Prokurator rejonowy w Cieszynie Andrzej Hołdys powiedział, że na czwartek sąd wyznaczył termin pierwszej rozprawy. "Mam nadzieję, że uda się odczytać akt oskarżenia" - dodał.

W sierpniu 2006 roku na zeskoku budowanej skoczni osunęła się ziemia. Nikomu nic się nie stało, ale poważnie naruszona została konstrukcja, na której miał zostać ułożony igielit. Usunięcie szkód po katastrofie, a także konieczność wykonania dodatkowych prac umacniających stok góry, kosztowały około 9 milionów złotych.
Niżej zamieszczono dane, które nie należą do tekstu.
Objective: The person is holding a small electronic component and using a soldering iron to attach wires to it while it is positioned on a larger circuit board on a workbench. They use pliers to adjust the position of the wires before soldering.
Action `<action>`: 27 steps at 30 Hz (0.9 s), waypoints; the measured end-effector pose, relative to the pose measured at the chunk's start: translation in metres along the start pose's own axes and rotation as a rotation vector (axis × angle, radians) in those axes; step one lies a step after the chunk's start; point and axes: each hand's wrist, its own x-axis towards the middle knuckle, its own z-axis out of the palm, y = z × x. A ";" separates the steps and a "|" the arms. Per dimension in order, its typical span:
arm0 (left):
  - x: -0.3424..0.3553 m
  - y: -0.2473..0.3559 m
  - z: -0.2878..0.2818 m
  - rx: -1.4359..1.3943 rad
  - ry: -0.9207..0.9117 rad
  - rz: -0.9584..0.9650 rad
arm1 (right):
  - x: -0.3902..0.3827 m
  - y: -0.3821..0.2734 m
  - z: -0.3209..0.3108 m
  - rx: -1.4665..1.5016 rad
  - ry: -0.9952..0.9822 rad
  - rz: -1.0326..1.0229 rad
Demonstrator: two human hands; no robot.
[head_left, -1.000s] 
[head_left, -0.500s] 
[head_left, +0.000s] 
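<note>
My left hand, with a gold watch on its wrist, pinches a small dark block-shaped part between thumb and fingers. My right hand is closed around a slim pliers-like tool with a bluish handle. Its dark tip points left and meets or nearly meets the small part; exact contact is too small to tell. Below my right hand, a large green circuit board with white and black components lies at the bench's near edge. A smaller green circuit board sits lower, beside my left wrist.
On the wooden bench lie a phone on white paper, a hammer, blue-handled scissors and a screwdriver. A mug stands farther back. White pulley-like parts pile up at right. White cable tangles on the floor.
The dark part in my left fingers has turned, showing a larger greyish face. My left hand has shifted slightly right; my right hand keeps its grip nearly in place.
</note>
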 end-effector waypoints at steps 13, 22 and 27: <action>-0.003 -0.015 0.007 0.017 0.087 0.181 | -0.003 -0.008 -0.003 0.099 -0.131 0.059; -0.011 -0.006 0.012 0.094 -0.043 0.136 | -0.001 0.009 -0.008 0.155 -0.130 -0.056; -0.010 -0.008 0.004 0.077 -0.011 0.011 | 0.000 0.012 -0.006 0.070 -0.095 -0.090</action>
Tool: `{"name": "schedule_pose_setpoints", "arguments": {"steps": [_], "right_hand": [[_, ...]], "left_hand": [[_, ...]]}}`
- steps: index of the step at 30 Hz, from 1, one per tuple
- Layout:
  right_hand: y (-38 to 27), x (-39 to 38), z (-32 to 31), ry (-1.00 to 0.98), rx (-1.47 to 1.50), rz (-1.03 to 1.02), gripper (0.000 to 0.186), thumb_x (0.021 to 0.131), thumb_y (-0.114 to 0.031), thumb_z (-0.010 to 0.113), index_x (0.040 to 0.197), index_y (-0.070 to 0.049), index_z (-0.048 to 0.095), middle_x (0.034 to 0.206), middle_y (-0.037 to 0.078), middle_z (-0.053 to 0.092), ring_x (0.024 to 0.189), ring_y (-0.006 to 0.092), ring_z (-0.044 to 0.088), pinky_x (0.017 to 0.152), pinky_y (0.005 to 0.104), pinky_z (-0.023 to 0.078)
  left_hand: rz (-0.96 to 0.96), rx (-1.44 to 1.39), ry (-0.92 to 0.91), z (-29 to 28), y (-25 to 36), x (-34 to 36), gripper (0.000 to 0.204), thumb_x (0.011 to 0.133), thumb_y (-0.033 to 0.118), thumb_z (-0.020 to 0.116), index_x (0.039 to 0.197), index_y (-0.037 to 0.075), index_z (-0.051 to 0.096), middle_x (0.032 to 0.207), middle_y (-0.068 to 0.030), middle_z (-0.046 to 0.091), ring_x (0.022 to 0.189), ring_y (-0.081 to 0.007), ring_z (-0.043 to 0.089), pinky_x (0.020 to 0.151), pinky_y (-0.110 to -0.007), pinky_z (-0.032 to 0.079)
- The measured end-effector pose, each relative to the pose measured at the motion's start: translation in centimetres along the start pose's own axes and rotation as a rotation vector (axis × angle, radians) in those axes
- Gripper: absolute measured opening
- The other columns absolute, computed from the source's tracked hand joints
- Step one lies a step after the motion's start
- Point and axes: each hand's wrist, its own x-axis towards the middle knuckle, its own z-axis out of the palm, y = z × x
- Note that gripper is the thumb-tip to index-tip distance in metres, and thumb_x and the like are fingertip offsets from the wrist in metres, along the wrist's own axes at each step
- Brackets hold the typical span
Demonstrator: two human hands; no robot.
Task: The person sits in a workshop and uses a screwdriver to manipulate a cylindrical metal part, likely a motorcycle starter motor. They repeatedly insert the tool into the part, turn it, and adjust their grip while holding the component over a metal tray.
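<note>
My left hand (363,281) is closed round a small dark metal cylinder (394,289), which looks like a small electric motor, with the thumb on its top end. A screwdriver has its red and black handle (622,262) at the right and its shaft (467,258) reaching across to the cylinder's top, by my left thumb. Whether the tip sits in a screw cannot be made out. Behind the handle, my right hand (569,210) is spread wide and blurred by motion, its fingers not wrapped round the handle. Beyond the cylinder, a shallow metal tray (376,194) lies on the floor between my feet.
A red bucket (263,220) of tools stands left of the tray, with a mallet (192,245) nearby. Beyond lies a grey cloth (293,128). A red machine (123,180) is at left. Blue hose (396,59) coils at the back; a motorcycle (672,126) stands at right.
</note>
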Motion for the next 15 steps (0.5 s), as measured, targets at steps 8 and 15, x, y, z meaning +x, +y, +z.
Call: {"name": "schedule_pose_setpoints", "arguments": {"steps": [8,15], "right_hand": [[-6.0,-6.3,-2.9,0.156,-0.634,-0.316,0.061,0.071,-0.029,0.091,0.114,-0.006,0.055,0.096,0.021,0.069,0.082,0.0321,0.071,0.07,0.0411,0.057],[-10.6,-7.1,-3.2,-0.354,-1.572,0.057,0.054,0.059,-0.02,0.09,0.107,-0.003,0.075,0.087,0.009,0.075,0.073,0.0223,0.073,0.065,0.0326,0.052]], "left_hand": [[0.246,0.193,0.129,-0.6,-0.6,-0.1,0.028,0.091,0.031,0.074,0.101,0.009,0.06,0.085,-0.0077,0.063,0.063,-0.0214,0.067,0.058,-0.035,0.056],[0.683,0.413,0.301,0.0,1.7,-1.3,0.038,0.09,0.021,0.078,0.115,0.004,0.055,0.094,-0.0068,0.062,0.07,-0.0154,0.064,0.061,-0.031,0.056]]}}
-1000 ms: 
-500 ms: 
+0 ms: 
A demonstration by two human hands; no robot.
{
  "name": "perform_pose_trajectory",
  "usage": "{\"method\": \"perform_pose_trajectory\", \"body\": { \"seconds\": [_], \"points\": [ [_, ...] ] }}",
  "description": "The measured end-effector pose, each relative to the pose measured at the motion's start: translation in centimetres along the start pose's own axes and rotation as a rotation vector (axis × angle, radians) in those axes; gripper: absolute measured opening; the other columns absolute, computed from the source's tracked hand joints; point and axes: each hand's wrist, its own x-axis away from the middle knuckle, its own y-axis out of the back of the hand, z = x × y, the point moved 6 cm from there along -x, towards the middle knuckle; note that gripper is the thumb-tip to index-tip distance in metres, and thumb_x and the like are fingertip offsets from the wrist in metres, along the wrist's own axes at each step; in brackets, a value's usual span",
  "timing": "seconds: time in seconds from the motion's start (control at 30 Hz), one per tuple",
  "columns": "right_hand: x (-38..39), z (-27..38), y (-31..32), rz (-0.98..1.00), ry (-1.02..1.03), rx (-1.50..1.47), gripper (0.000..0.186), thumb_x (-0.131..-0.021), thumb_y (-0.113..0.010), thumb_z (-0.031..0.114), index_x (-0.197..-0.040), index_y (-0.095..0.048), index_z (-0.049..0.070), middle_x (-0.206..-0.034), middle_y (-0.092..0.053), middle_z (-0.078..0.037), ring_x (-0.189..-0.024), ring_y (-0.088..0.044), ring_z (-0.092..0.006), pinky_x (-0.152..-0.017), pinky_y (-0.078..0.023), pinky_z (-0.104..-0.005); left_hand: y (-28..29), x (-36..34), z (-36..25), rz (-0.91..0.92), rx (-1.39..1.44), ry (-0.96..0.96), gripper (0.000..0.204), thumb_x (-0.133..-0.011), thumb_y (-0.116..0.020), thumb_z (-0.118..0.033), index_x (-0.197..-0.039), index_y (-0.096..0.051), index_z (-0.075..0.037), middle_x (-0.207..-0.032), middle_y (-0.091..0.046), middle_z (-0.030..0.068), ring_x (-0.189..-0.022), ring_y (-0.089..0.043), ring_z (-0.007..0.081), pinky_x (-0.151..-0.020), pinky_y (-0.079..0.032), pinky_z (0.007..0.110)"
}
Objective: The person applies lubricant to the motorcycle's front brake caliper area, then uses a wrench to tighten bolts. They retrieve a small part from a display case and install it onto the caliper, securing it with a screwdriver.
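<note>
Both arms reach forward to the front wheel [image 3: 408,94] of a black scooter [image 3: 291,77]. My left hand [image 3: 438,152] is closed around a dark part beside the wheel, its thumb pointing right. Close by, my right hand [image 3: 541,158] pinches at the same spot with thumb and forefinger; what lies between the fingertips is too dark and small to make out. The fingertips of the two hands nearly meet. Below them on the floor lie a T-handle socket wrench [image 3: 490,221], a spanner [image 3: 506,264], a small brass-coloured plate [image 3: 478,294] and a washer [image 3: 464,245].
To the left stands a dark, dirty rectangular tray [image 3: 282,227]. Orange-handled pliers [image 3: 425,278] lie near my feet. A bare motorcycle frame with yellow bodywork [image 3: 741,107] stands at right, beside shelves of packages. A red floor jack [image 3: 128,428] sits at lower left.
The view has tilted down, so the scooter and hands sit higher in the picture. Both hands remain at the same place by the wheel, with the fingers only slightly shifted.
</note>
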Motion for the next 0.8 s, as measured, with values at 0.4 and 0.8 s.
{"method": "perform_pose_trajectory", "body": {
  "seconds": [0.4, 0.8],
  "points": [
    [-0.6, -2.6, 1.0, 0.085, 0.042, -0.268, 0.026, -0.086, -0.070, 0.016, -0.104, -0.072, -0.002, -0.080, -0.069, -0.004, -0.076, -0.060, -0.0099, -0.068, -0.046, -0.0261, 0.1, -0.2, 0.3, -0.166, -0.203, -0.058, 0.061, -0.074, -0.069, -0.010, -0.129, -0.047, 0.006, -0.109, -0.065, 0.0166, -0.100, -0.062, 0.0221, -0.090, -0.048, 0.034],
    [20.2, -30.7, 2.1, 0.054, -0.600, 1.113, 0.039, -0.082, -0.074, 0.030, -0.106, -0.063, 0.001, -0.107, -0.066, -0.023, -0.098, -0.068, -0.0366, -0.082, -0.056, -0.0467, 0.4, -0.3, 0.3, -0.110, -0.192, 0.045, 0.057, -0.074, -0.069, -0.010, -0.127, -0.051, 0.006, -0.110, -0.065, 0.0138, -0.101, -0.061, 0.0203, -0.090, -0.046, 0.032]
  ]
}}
Zdaniem cieszyńskich prokuratorów wina za katastrofę spoczywa na projektantach: głównym i dwóch branżowych, a także geologach. Przed sądem odpowiedzą za doprowadzenie do zdarzenia, które zagrażało życiu lub zdrowiu wielu osób albo mieniu. Grozi za to od roku do 10 lat więzienia.

Zdaniem śledczych projektanci i geolodzy popełnili szereg błędów, między innymi źle ocenili podłoże, które miało tendencję do osuwania się. Nie sięgnęli, choć mieli taki obowiązek, do materiałów archiwalnych. "Istnieje opracowanie z lat 70. XX wieku, gdy planowano budowę zapory w Wiśle Malince. Wówczas jeden z przyczółków zapory miał być posadowiony w miejscu, gdzie znajduje się skocznia. Tam to było wszystko dokładnie zbadane" - podkreślił Hołdys.

Gdyby budowa została zakwalifikowana do właściwej III kategorii geotechnicznej, badania gruntu musiałyby być o wiele dokładniejsze, nie tylko polowe, ale i laboratoryjne: spoistości i twardości podłoża. "W związku z tym, że została przyjęta II kategoria geotechniczna dokumentacja została uproszczona i badania nie zostały przeprowadzone" - powiedział Hołdys.

Zdaniem prokuratorów błędy projektantów są częściowo powiązane z błędami geologów, choć miały inny charakter. "Główny projektant także błędnie zaliczył budowę do II kategorii. (...) Projektanci nie obliczyli stateczności zbocza i nie wskazali, jak przeprowadzać na nim roboty, co doprowadziło do osuwiska" - powiedział Hołdys.

Akt oskarżenia pierwotnie został skierowany do Sądu Rejonowego w Cieszynie. Sprawa trafiła jednak ostatecznie do Katowic, gdyż właśnie tam mieszkają oskarżeni, większość świadków oraz biegli.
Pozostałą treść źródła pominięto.